I did two years at a community college* then applied to U of A. I did not have to write an essay. There was a portion on the application for it, but I left it blank. I was accepted into the honors college.



* I never got an associates degree, I just earned 62 credits at CC and applied to U of A.
 

Erheller

Member
I was one of thsoe people that had to write essays and get recommendations three years ago. I applied to around 20-ish colleges (a large number of those were universities that had a guaranteed medical school admissions program).

ACT/SAT, letters of rec, essays, I did it all. The essays were the really difficult part. There are so many of them to write - most of the competitive colleges have one to three essays in their application process (excluding the personal statement). I spent several weeks just writing essays and working on little else. Letters of rec were generally okay for me, but that's because I planned ahead for those.

As for extracurriculars, I didn't do that much (which probably negatively affected my strength as an applicant). I was on the Chess team and the Biotechnology club, but I didn't do a whole lot else. Some odd volunteering here and there, a few one-year stints. On the other hand, my school's chess team almost broke the top 10 in state out of something like 140 schools my junior year and senior years (we were ranked at around 50 my freshman year). I was also head of the Biotech club and got a gene sequence published during my time there. Still, no leadership positions or sporty things.

In the end I got rejected/waitlisted by 6 colleges (Harvard, Princeton, Yale, MIT rejected me; Stanford and Duke waitlisted me). Regardless, I ended up going to UIC's guaranteed medical school program.

Honestly? Some of my classmates at UIC have done some amazing things. I think that being "successful" as an undergrad is less about the name of the school you go to and more about making the most of what you're given.

I'll give my two cents as one waiting tomorrow on my last 5 college decisions (Harvard, Yale, Upenn, Columbia, Princeton)

I'm the student they are talking of. I had to do all the aforementioned in this piece. Multiple essays (sometimes for one school. Actually most of the time), interviews, testing, more testing, extracurricular sheets, letters of rec, etc. It's quite the load! For me though, it's because those schools with Financial Aid would be much cheaper than my state school (especially considering the budget crisis, it's almost free). This is a nice article, very enlightening.

Best of luck! Somehow I get the feeling that you'll be completely fine :p
 
Everyone I knew had to write admission letters, regardless of whether we were applying for "elite" (Ivy) schools, or state schools (UC system).

I can't imagine not having to do so. How will you differentiate among students with just SAT scores and transcripts? Isn't it important to see what a student has to offer beyond just numbers?
Meh I guess it depends. I don't even really look at GPA. I look at class ranking and test scores. Essays or other items can help if the student is borderline for a certain major. And if there are legitimately unique situations that can help too. Especially family or health stuff going on.
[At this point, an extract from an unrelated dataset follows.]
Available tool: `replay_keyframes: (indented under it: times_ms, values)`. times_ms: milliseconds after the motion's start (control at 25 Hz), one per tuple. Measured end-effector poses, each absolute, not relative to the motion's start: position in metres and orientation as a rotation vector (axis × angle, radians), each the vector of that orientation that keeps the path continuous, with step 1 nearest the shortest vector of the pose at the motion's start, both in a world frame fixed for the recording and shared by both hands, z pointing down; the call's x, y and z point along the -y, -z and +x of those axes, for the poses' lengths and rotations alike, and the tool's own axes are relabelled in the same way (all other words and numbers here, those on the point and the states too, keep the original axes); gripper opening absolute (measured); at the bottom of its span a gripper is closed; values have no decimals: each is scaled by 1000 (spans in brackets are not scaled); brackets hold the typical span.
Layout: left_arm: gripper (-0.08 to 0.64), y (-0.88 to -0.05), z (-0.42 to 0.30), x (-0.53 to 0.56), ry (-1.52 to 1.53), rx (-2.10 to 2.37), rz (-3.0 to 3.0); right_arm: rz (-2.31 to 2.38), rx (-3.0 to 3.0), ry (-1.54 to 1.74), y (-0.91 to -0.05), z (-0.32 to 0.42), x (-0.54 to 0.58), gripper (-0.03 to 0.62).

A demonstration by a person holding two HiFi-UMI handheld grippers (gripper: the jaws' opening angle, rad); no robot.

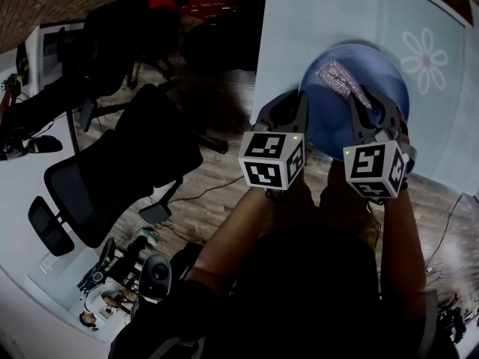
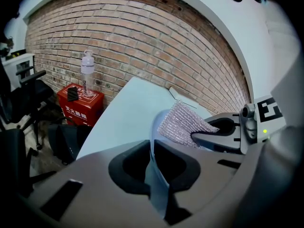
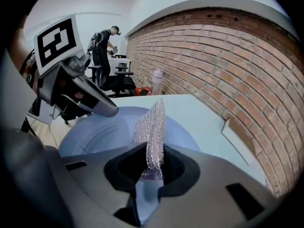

But generally high school performance is enough of an indicator of potential success. Much more than test scores. Not much more is needed for me.
 
Same year, 1996. I took the ACT test as a senior in highschool and had to score at or above 24 to get into MSU, that was it. Showed up in the fall, signed up for classes, bought books, and paid for my credits. Other than my 2nd house and 1 new German car, it was the biggest waste of money I have ever spend. ~($17,000 in total)

I wouldn't call my university years a waste, but than again it was enough for employers at that point for someone just to have a degree (as long as they weren't hiring for some position that specifically required a specific degree.